My dad was a lovely man who used to get quite depressed. I did feel betrayed by him because he failed to protect me from my mother. But I didn't have the full picture. At the time he seemed quite timid and fearful of physical confrontation, which I didn't understand then, but it turns out he was violently abused by his father, something I didn't find out until after his death. And I know for sure my mother struggled with the kind of pain and disappointment you talk of, from her own mother's treatment of her, even though she was often in denial about it.

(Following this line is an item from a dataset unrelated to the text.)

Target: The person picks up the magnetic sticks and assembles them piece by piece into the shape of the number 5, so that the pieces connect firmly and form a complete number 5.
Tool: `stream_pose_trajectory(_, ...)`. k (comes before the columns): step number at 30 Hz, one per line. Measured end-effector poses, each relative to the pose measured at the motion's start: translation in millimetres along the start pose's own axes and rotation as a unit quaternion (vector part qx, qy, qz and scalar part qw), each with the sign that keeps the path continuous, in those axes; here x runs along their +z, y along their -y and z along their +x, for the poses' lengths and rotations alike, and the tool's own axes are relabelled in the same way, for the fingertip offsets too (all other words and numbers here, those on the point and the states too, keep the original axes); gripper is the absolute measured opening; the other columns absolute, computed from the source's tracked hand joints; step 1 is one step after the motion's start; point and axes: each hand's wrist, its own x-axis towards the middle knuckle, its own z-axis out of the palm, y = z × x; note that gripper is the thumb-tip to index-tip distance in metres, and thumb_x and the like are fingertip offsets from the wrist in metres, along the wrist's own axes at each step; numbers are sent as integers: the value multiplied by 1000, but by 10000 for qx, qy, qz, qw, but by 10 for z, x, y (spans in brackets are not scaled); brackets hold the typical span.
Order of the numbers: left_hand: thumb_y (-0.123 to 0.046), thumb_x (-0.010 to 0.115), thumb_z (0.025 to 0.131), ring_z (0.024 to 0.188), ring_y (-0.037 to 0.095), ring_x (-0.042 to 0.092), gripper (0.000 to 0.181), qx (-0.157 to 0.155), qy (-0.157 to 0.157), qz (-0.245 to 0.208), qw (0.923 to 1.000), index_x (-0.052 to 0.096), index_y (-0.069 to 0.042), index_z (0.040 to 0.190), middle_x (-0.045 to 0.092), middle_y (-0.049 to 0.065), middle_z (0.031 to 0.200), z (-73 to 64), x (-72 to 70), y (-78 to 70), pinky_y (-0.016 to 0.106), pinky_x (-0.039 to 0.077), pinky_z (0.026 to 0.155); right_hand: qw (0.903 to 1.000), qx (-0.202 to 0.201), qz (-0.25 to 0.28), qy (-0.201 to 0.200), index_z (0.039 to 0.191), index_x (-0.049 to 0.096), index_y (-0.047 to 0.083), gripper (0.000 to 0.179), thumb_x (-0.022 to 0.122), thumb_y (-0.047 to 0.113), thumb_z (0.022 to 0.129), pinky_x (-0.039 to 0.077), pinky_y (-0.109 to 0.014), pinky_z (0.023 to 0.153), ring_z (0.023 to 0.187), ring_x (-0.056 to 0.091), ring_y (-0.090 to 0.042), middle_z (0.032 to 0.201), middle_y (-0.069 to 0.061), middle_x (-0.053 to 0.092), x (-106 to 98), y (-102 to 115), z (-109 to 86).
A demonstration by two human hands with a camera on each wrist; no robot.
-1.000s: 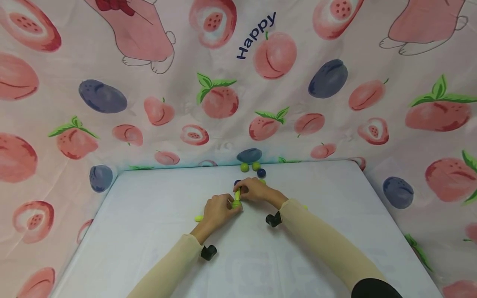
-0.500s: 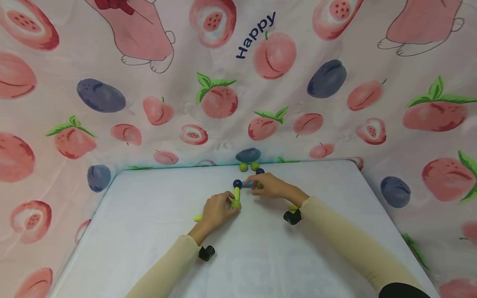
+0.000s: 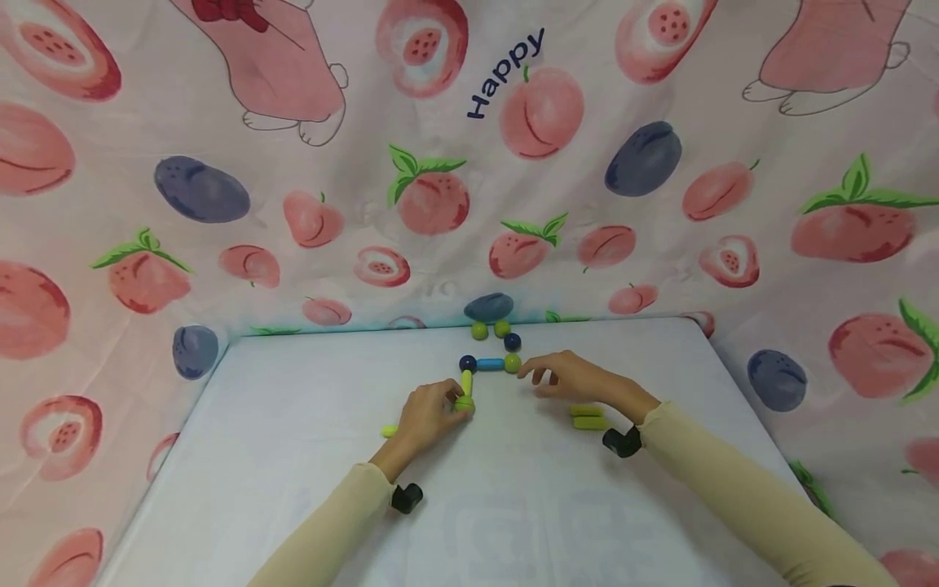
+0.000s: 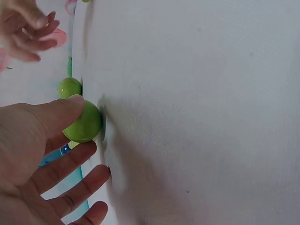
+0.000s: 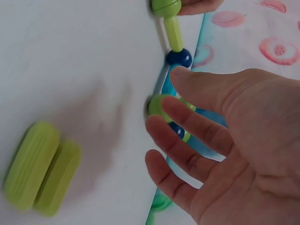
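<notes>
My left hand point(image 3: 425, 416) pinches a green ball point(image 4: 85, 124) between thumb and fingers. From that ball a yellow-green rod point(image 3: 466, 381) runs back to a dark blue ball point(image 3: 468, 364). A blue rod point(image 3: 490, 364) extends right from the dark blue ball and ends at another green ball point(image 3: 513, 363), forming a corner on the white table. Just right of that end hovers my right hand point(image 3: 579, 379), fingers loosely spread and holding nothing. Seen in the right wrist view, the yellow-green rod point(image 5: 173, 33) meets the dark blue ball point(image 5: 180, 58).
Two yellow-green rods point(image 3: 588, 417) lie side by side below the right hand. Behind the joined pieces are two loose green balls point(image 3: 479, 330) and a dark blue ball point(image 3: 513, 342). A yellow-green piece point(image 3: 389, 430) shows beside the left wrist. Patterned cloth point(image 3: 433, 196) hangs behind the table.
My right hand has let go of the yellow-green rod and moved right, past the blue rod, uncovering the corner and the two loose rods. The left hand has stayed on its green ball.
</notes>
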Motion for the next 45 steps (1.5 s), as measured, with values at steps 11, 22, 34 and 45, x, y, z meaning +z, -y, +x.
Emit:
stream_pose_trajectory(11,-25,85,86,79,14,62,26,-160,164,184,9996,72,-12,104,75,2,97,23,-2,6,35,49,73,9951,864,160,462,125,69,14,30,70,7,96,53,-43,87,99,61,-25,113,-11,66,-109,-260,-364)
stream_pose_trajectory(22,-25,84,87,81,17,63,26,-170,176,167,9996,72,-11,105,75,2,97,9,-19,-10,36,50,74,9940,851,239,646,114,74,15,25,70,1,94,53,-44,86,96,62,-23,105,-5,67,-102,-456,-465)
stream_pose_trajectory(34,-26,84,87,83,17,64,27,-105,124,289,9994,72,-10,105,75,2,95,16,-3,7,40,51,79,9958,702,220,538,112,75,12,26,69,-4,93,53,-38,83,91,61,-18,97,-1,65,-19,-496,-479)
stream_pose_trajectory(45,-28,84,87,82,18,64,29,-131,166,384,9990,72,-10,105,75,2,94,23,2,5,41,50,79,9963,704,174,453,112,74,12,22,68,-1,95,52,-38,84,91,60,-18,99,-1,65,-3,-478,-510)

I was quite close to my grandmother, and the way she explained it to me was that she always had the sense, with my grandfather and her two sons, that she 'knew' them, as if they were bonded to her by past lives, but with my Mum she never had the same affinity, as if she were a stranger in their midst.

Perhaps the purpose of children born into such families, where they are not nurtured or properly cared for and protected, is to learn how to deal with the resulting rage. Perhaps without such conditions there would be no rage to deal with.